When they got bad enough to bug my birds, no pun intended, they headed into the coop where the fan was. That's probably why they've never had pox, the fans kept them from being able to bite.


----------



## nannypattyrn (Aug 23, 2015)

Z. put sticky traps up. I found ours at a farm and ranch. They work like the old fly tape, but they like like a wheel. Mine was yellow. I'd post a picture but I just threw ours away becsuse it was full.


----------



## dawg53 (Aug 25, 2015)

It might Buffalo gnats aka Black flies that you're dealing with. I've heard of them but never dealt with them. I've had to deal with regular flies on occasion. Years ago someone suggested using vanilla "Christmas tree" car fresheners that you hang on the rearview mirror in your car. I bought a pack and hung them around the coop. Sure enough it worked and the flies disappeared, they seemed to deter mosquitos as well. As a matter of fact we had a dry spell last spring before the summer rains. After the first rains, flies seemed to show up from everywhere. I bought a pack of the vanilla fresheners and hung them around the coops. The flies disappeared. Here's a pic of one still hanging from last year lol.


----------



## robin416 (Sep 8, 2013)

If she lives near a river then the buffalo gnats could be a possibility. They can kill large animals they get so bad. People who live where they are will actually have their pens covered in screen material to protect their chickens.


----------



## seminole wind (Aug 22, 2015)

That's awful. I will try the vanilla stuff this summer. Zamora, I did end up getting some bug spray for the yard. It's a bottle that goes on your hose, and just walk around and spray the shrubbery. Then take the bottle off and put the rest of it away.


----------



## zamora (May 26, 2015)

I'll try the vanilla tree fresheners first since I tend to stay away from any pesticides on the ground. Between the chickens and the chiweenies, somebody is going to ingest something and get sick. I looked up the buffalo gnats and that's not what we have, they are just the plain old irritating black biting suckers. LOL For some reason, they really are bad on my rooster and not as bad on the hens. Go figure.
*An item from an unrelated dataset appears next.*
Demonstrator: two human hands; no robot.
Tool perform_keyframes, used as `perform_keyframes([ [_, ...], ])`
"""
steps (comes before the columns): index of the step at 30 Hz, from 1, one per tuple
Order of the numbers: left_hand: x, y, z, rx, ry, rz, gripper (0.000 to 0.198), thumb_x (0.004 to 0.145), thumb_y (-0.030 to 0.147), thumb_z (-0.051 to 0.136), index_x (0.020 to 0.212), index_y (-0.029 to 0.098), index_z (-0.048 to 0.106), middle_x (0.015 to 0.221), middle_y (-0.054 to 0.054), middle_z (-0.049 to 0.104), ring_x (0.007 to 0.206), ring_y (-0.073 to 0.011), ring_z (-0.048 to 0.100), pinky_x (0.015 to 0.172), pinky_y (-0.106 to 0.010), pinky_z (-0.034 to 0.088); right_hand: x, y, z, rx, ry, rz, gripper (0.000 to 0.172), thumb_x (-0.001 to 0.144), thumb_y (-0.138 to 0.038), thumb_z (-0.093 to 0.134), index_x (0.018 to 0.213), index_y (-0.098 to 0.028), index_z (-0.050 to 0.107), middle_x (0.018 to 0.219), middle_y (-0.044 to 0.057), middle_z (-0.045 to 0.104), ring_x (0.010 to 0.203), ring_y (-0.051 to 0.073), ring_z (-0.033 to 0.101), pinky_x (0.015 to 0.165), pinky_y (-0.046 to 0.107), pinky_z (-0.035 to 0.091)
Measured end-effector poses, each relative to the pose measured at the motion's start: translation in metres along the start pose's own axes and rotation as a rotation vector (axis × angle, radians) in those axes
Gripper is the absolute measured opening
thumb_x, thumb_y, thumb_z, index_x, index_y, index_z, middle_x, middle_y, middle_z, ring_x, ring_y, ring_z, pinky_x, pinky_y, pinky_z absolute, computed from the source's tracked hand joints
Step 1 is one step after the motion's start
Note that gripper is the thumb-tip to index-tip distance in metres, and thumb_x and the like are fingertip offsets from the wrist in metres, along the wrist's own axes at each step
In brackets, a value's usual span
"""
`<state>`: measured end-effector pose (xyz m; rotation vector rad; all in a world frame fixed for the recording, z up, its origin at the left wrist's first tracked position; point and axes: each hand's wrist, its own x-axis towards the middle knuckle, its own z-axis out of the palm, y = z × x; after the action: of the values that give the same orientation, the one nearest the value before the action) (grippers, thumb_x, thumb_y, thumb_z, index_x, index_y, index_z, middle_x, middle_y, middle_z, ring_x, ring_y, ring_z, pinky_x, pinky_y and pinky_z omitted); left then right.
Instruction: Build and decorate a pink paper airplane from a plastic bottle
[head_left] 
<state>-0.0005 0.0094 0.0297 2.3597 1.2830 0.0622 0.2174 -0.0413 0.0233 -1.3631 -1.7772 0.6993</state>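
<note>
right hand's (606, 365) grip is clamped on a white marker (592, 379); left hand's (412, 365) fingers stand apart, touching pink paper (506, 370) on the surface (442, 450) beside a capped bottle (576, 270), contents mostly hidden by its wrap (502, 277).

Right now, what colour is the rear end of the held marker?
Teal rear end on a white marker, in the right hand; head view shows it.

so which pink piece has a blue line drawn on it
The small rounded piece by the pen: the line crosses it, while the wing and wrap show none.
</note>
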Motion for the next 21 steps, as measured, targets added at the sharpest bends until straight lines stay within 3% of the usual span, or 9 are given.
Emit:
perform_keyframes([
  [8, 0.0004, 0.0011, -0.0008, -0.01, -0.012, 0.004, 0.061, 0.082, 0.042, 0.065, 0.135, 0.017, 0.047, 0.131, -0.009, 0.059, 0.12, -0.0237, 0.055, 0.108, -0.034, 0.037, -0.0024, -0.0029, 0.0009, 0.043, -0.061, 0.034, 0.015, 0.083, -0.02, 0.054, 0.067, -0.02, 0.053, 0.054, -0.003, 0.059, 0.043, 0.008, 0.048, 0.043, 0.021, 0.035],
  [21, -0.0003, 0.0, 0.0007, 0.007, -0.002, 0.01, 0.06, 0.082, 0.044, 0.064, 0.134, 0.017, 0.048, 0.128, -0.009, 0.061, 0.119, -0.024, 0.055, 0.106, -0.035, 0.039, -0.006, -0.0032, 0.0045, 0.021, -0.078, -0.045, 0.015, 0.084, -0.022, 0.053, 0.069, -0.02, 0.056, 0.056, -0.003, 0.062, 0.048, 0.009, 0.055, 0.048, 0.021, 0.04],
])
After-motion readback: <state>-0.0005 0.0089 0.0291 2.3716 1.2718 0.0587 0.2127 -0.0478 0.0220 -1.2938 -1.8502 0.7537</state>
I'll keep you posted on what happens. Thanks for the suggestions!


----------



## nannypattyrn (Aug 23, 2015)

The vanilla air fresheners worked well for us here, too.


----------



## seminole wind (Aug 22, 2015)

zamora said:


> I'll try the vanilla tree fresheners first since I tend to stay away from any pesticides on the ground. Between the chickens and the chiweenies, somebody is going to ingest something and get sick. I looked up the buffalo gnats and that's not what we have, they are just the plain old irritating black biting suckers. LOL For some reason, they really are bad on my rooster and not as bad on the hens. Go figure.
> 
> I'll keep you posted on what happens. Thanks for the suggestions!


I spray the greenery because if it's there, it's not something they eat or it wouldn't be there.


----------



## zamora (May 26, 2015)

*update*

The gnats are still buzzing the poor chickens, we made sure everything was clean as it could be, we tried Sevin dust and the vanilla 'trees' and they are still bothering the poor animals. Sticky traps are next on the list.


----------



## chickenqueen (Jan 9, 2016)

I read somewhere that hanging dried thyme in your coop deters insects,I was going to try it when it gets a little warmer.


----------



## seminole wind (Aug 22, 2015)

I think the best is this timed sprayer we used in horse stalls. It costs about $30 and uses about a can a week (7.99) a month and gives a little spray at a timed rate. You put it where the breeze will carry it.. I don't know of anything else.


----------



## dawg53 (Aug 25, 2015)

zamora said:


> *update*
> 
> The gnats are still buzzing the poor chickens, we made sure everything was clean as it could be, we tried Sevin dust and the vanilla 'trees' and they are still bothering the poor animals. Sticky traps are next on the list.


I'm sorry the vanilla trees didnt work for you. I've used them to deter flies and they worked well. 
I hope you find something that works. Maybe calling a local feed store and asking what other chicken owners are using successfully against the flies might be of help. I'm glad we dont have that problem here.


----------



## zamora (May 26, 2015)

dawg53 said:


> I'm sorry the vanilla trees didnt work for you. I've used them to deter flies and they worked well.
> I hope you find something that works. Maybe calling a local feed store and asking what other chicken owners are using successfully against the flies might be of help. I'm glad we dont have that problem here.


It's ok dawg, it smells really pretty anyway! Going to hit up the feed store this afternoon on the way home from work, I'll keep you guys posted.


----------



## robin416 (Sep 8, 2013)

I know you don't have power to the coop but if there is some way to get a fan in there that would go a long way to keeping them at bay.


----------